Reverse Charge VAT is a shortened mechanism implemented in some countries like the UK and Ireland. In this process, the responsibility of paying VAT shifts from the business owner to the customer. However, this process has specified criteria that must be fulfilled in order to access the reverse charge scheme.
Check out the following article if you want to know what reverse VAT is, who is eligible for it, and when it applies. This guide shall answer all your queries related to the reverse VAT procedures in the UK and Ireland. If you're interested in vat calculation, use our handy VAT Calculator tool todo your vat calculation more accurately.
Conventionally, the supplier charges VAT to the customer (the next ordinate in the supply chain). In most cases, this standard VAT system is used by businesses and companies.
It would be apt to say that VAT is a maze with many categories and types. One of them is reverse VAT. While most schemes relate to the conventional VAT system in one way or another, reverse VAT is entirely the opposite.
In Reverse VAT, the customer does not pay VAT to the supplier. Instead, it directly pays VAT to HMRC. It is a simplified process where the mediator between the customer and HMRC is removed.
The Reverse Charge is designed to prevent swindling and fraud, where many companies charge their customers VAT but do not pass it on to HMRC. Moreover, this system has also created significant ease in the B2B sector, where businesses can operate without worrying about charging VAT at every step.

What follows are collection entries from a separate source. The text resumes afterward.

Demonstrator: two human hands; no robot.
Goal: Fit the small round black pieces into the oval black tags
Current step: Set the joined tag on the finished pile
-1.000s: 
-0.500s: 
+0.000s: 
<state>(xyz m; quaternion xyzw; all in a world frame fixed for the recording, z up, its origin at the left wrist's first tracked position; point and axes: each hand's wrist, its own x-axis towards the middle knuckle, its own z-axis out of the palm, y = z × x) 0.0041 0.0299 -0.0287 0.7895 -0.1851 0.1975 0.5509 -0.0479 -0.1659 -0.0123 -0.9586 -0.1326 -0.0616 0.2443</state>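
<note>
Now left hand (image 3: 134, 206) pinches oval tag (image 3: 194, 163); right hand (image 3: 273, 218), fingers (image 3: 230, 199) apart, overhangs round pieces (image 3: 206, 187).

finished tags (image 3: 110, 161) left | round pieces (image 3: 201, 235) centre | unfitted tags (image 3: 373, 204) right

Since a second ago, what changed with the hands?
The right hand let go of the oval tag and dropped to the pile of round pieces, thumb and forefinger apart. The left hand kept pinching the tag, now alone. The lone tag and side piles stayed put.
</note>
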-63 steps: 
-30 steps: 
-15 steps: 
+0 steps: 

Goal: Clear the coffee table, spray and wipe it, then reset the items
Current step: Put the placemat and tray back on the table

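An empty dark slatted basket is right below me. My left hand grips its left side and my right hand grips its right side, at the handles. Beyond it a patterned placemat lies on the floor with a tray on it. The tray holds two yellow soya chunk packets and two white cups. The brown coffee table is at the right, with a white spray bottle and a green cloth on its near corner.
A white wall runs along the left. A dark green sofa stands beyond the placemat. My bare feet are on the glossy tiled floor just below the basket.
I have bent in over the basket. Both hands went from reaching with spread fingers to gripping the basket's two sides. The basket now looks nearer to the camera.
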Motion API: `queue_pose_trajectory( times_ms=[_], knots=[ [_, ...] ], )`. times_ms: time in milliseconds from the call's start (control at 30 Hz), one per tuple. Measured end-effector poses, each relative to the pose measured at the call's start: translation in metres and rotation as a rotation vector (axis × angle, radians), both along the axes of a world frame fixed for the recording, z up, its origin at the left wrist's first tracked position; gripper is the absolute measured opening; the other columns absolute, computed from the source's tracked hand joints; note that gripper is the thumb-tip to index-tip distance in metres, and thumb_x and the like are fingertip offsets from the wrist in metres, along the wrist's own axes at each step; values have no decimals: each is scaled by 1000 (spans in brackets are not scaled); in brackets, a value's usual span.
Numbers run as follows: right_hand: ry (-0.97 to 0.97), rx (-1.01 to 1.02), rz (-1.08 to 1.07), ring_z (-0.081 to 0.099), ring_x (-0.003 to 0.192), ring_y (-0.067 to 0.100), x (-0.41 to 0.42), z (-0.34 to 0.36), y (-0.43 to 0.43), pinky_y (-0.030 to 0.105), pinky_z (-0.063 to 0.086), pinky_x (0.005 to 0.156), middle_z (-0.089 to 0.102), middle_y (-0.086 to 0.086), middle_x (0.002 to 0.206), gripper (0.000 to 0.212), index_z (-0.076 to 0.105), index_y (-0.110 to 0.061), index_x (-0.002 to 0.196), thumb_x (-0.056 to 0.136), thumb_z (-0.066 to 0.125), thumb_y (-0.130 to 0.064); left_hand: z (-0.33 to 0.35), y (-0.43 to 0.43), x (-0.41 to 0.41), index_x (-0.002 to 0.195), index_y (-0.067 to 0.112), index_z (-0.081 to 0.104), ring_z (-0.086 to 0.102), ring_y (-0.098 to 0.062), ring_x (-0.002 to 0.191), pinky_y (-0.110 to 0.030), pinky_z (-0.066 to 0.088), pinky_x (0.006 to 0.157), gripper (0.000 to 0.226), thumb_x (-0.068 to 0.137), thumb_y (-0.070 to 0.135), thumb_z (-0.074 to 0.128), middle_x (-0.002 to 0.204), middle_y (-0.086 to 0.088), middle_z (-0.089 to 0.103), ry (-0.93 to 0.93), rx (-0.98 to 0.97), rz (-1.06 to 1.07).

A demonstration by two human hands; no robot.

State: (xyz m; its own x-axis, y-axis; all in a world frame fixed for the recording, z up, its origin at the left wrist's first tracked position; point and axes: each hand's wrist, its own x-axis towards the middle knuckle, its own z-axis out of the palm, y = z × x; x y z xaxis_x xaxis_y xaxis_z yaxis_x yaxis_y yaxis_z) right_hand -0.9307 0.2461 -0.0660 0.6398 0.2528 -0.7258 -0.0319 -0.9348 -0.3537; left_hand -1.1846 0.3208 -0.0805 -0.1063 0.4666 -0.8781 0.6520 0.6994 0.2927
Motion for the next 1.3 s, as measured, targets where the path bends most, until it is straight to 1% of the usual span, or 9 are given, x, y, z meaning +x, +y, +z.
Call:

As a reverse charge VAT example, consider two B2B companies. One company hires a carpenter for business purposes. The carpenter charges £10000 as his service fee. The VAT on this service fee comes out to be £200.
Considering the conventional method, the carpenter would include VAT charges in his fee and collectively charge £1200 from the company. But with this VAT, the situation becomes different.
In this case, the carpenter only charges the company his service fee. And leaves the VAT for the company to pay HMRC on its own. This means that in a reverse charge scenario, the carpenter only invoices for £1000 while the company will directly pay the HMRC £200 VAT.
Since Brexit, the UK has introduced tons of policies that make their reverse charge different from other EU countries. Thus, we shall explicitly dissect the reverse charge policy for the UK under this section.
There are specific eligibility criteria for who can access the reverse-charge VAT scheme. Your business is eligible for this policy if it belongs to one of the following categories;
The following category is ineligible to access the Reverse Charge VAT scheme in the UK.
Domestic Reverse Charge is a specified VAT mechanism only applicable to the UK. It means that the customer purchasing mobile phones and computer chips in the UK must account for VAT instead of the supplier.
Conventionally, when a customer purchases items from your business, you charge them VAT on the invoice and enlist it as VAT Return on your accounts. But you don't charge VAT on your invoice for items subjected to Domestic Reverse Charge . Instead, you only get the amount of the sold items and let the customer pay the VAT to HMRC on their own.
For example, a company purchases computer chips worth £2000 from your business. You will not charge them the £400 VAT on it. Rather, you will make a sales invoice of only £2000. And let your customer pay the £400 tax to HMRC independently.
Before, mobile phone and computer chip suppliers had to compile a Reverse Charge list and submit it to HMRC. But from 1 July 2022, this obligation has been removed. Now, these businesses no longer have to prepare a Reverse Charge list.
HMRC determines where VAT applies and where it does not. Among the eligible sectors comes the ‘Construction Industry Services (CIS)’. According to the new rules, the contractor will report the charge on purchase and sales VAT on the VAT return.
These rules exempt the subcontractor from reporting VAT on the sale invoice. But in the case of a contractor, he will have to record VAT both ways. No matter whether he is purchasing or selling goods, the contractor will record the VAT on his VAT returns.
However, end users and intermediaries are exempted from Reverse Charge. End users are those who perform construction services for their own purposes. In contrast, intermediaries refer to those closely connected to the end-users.
If you fall into any of the two categories, you must contact the sub-contractor and tell them not to reverse the VAT on the sale/purchase invoice. But if you are a sub-contractor receiving such a letter from your contractor, you must clear up the Reverse Charge box from the contractor’s record.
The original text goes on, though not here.